By
Liz Highleyman
C.
Körner and colleagues from the University of Bonn in Germany
conducted a laboratory study to shed further light on their
previous finding that HIV/HCV
coinfected individuals have greater CD4 cell apoptosis --
a type of "cell suicide" -- than HIV
monoinfected individuals.
The researchers suggested that this might be a potential mechanism
contributing to accelerated progression to AIDS and increased
mortality in patients with HIV/HCV coinfection. Some studies
have shown that coinfected individuals experience faster HIV
disease progression, but others have not observed this correlation.
Similarly, some studies have shown that coinfected people gain
fewer CD4 cells that HIV monoinfected people after starting
ART, but
others have seen no difference.
In this analysis, the researchers hypothesized that receptor-induced
apoptosis might be a potential cause of this effect, leading
them to look at expression and function of Fas ligand, a transmembrane
protein that causes apoptosis when it binds with its corresponding
Fas "death receptor."
The investigators analyzed blood samples from 130 participants,
including 15 with HCV only,
54 with HIV only, 61 with
HIV/HCV coinfection,
and 15 healthy control subjects with neither virus.
Serum levels of soluble Fas ligand were detected using an ELISA
assay. Surface expression of Fas ligand and Fas receptors on
CD4 T-cells was determined using flow cytometry.
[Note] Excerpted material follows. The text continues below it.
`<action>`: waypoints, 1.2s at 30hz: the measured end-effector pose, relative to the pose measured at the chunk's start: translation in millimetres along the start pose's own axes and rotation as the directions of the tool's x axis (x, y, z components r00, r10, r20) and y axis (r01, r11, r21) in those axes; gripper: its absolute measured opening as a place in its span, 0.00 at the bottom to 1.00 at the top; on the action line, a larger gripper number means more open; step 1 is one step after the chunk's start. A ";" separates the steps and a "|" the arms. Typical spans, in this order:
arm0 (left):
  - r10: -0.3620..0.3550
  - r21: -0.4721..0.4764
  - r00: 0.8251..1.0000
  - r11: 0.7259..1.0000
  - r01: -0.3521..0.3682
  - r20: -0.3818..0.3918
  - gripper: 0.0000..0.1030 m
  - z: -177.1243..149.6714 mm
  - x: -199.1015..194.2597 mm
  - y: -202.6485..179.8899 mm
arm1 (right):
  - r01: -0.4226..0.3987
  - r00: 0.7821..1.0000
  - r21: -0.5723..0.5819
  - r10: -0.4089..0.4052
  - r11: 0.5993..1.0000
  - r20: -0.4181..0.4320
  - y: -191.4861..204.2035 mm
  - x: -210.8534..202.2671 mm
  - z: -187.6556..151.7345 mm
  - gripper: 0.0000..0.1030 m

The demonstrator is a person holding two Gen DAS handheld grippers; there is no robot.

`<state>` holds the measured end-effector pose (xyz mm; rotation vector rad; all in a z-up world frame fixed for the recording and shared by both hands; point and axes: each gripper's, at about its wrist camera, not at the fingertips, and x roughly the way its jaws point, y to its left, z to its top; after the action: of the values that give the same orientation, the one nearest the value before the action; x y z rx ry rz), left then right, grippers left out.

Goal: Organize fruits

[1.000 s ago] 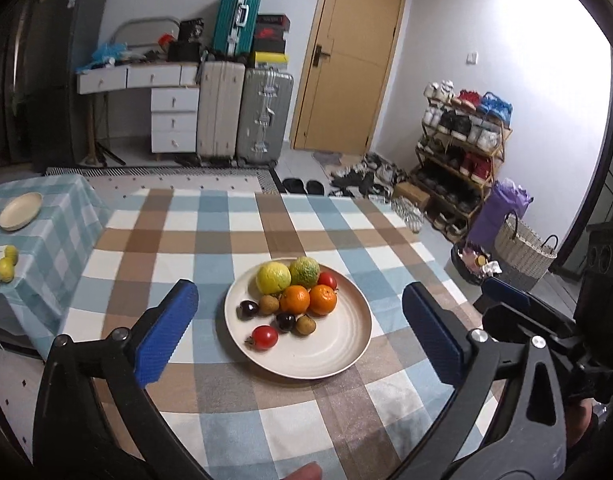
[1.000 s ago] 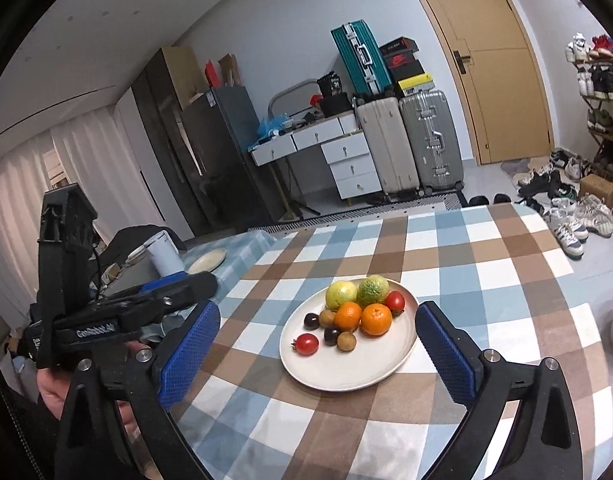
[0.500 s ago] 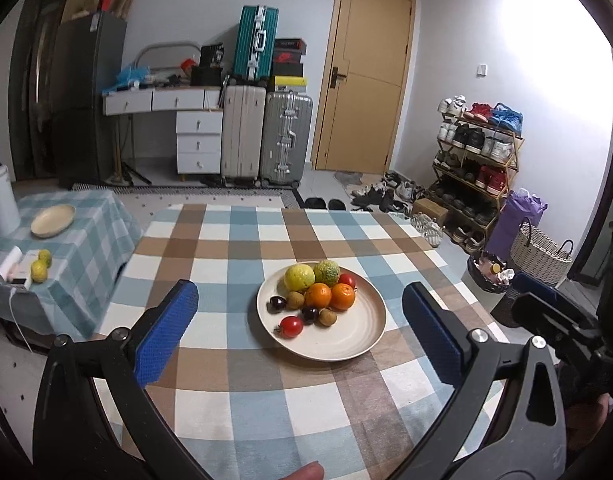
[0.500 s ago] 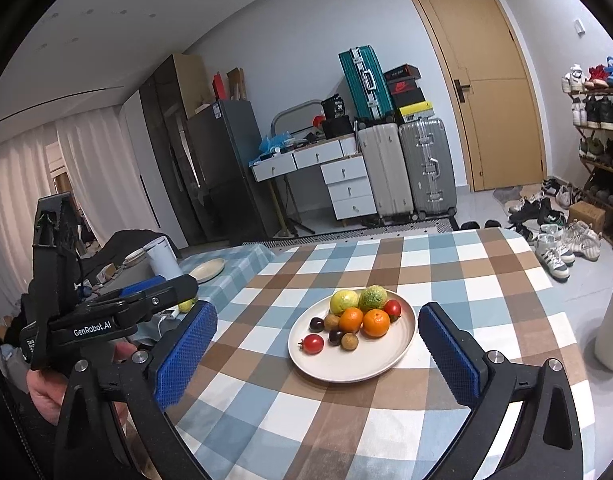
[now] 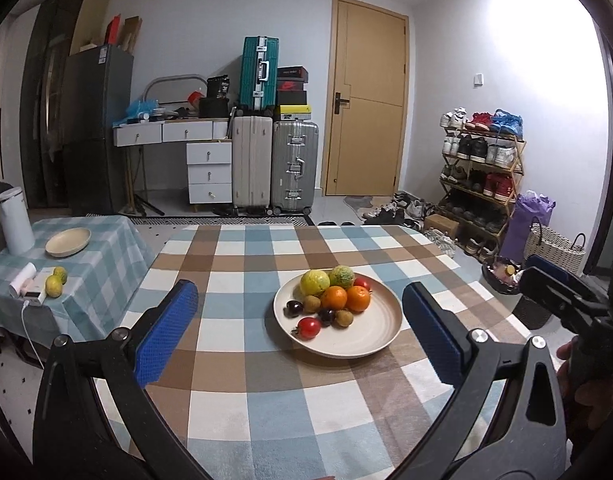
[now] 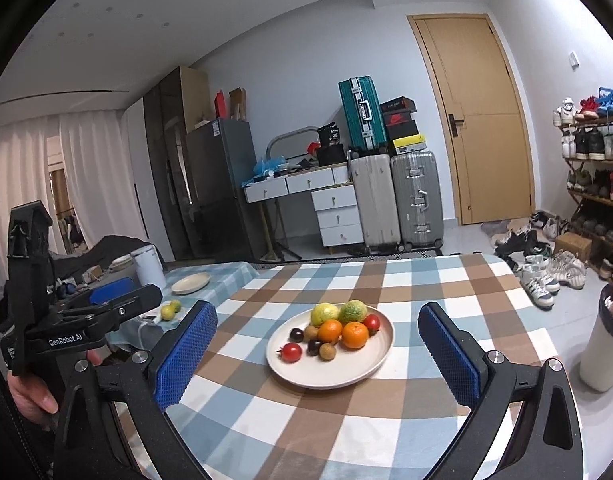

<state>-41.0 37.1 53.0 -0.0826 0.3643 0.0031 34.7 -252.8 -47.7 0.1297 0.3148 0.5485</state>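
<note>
Both the left gripper [image 5: 300, 326] and the right gripper [image 6: 316, 344] hung spread wide and empty, well short of the plate [image 5: 380, 342]. The fruits [image 6: 332, 328] sat heaped on that plate's far half, so no pick had begun. The next move likely called for lowering one gripper onto an outlying piece, such as the tomato [image 6: 291, 352].

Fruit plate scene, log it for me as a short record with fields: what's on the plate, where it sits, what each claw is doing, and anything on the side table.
plate: cream plate on the checked tablecloth
fruit on plate: two oranges, a yellow fruit, a green fruit, two red tomatoes, small dark and brown fruits
left claw: open, above the table, holding nothing
right claw: open, above the table, holding nothing
side table: empty cream dish, two yellow-green fruits, white canister
</note>
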 end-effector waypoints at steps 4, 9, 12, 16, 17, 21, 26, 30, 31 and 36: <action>0.004 -0.024 1.000 1.000 -0.003 0.011 0.99 -17.6 17.2 8.7 | 0.008 1.000 -0.001 -0.008 1.000 0.020 -4.3 2.8 -13.6 1.00; 0.031 -0.013 1.000 0.999 -0.031 0.006 0.99 -36.5 43.5 18.8 | 0.030 0.999 -0.010 -0.029 1.000 0.028 -10.7 9.2 -31.3 1.00; 0.036 -0.023 0.999 0.999 -0.036 -0.002 0.99 -47.5 57.4 26.0 | 0.044 0.999 -0.017 -0.044 0.999 0.009 -14.9 16.6 -40.9 1.00; 0.042 -0.029 0.999 0.999 -0.042 -0.017 0.99 -61.5 73.6 32.9 | 0.048 0.999 -0.020 -0.048 0.999 -0.006 -20.2 25.7 -50.2 1.00; 0.033 -0.032 0.999 0.999 -0.034 -0.015 0.99 -64.6 76.6 34.1 | 0.047 0.999 -0.021 -0.047 0.999 -0.006 -21.3 27.6 -52.2 1.00; 0.027 -0.031 1.000 0.999 -0.026 0.003 0.99 -69.1 86.0 34.6 | 0.054 0.998 -0.031 -0.054 0.998 -0.011 -25.5 35.3 -58.1 1.00; 0.029 0.011 1.000 1.000 -0.029 0.004 0.99 -74.3 98.4 27.6 | 0.062 0.998 -0.025 -0.062 0.998 -0.010 -27.7 42.3 -58.4 1.00; 0.034 0.023 0.999 0.999 -0.034 0.000 0.99 -78.0 102.2 24.3 | 0.069 0.998 -0.051 -0.069 0.996 -0.013 -23.8 43.4 -57.9 1.00; 0.032 0.025 0.999 0.999 -0.032 0.003 0.99 -78.7 101.8 23.6 | 0.069 0.997 -0.054 -0.070 0.996 -0.017 -23.6 43.5 -57.9 1.00; 0.040 0.044 0.999 0.998 -0.039 -0.024 0.99 -78.9 106.3 19.1 | 0.082 0.995 -0.054 -0.085 0.995 -0.057 -25.1 53.1 -58.7 1.00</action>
<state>29.9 48.4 -59.8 -0.0324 0.3902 0.0332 70.6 -243.7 -122.0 0.0504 0.3619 0.4776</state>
Fas ligand-induced
apoptosis was analyzed by incubating isolated peripheral white
blood cells with recombinant human Fas ligand and measuring
subsequent CD4 cell death.
Results
 |
HIV
and HCV monoinfection were both associated with significantly
greater Fas receptor expression on CD4 cells relative to
people with neither virus (60, 63, and 38, respectively). |
|
The
highest Fas receptor expression, however, was seen in HIV/HCV
coinfected patients (88). |
|
Fas
receptor expression was strongly correlated with low CD4
cell counts in HIV positive patients. |
|
In
contrast, elevated levels of soluble and cellular Fas ligand
were seen only in HIV positive people (with or without HCV),
not in those with HCV monoinfection. |
|
Enhanced
Fas receptor expression in HIV/HCV coinfected patients rendered
CD4 cells significantly more susceptible to Fas ligand-induced
apoptosis. |
|
Effective
ART normalized serum levels of soluble Fas ligand and expression
of cellular Fas ligand in HIV monoinfected and HIV/HCV coinfected
patients. |
|
Fas
receptor expression, however, decreased only slightly with
ART, and remained significantly elevated relative to healthy
control subjects. |
"Our
findings suggest a synergistic mechanism in HIV/HCV coinfection
between upregulation of Fas [receptor] expression on CD4+ T-cells
and HIV-induced elevated levels of cellular and soluble Fas
ligand," the investigators concluded. "Together, both
effects contribute to enhanced apoptosis of CD4+ T-cells, which
has been observed in HIV/HCV coinfection."
Internal Medicine I, University of Bonn, Bonn, Germany.
5/4/10
Reference
C Körner, F Tolksdorf, D Schulte, and others. Hepatitis
c co-infection sensitizes CD4+ T cells towards Fas-induced apoptosis
in HIV-positive patients. 45th Annual Meeting of the European
Association for the Study of the Liver (EASL 2010). Vienna,
Austria. April 14-18, 2010. (Abstract).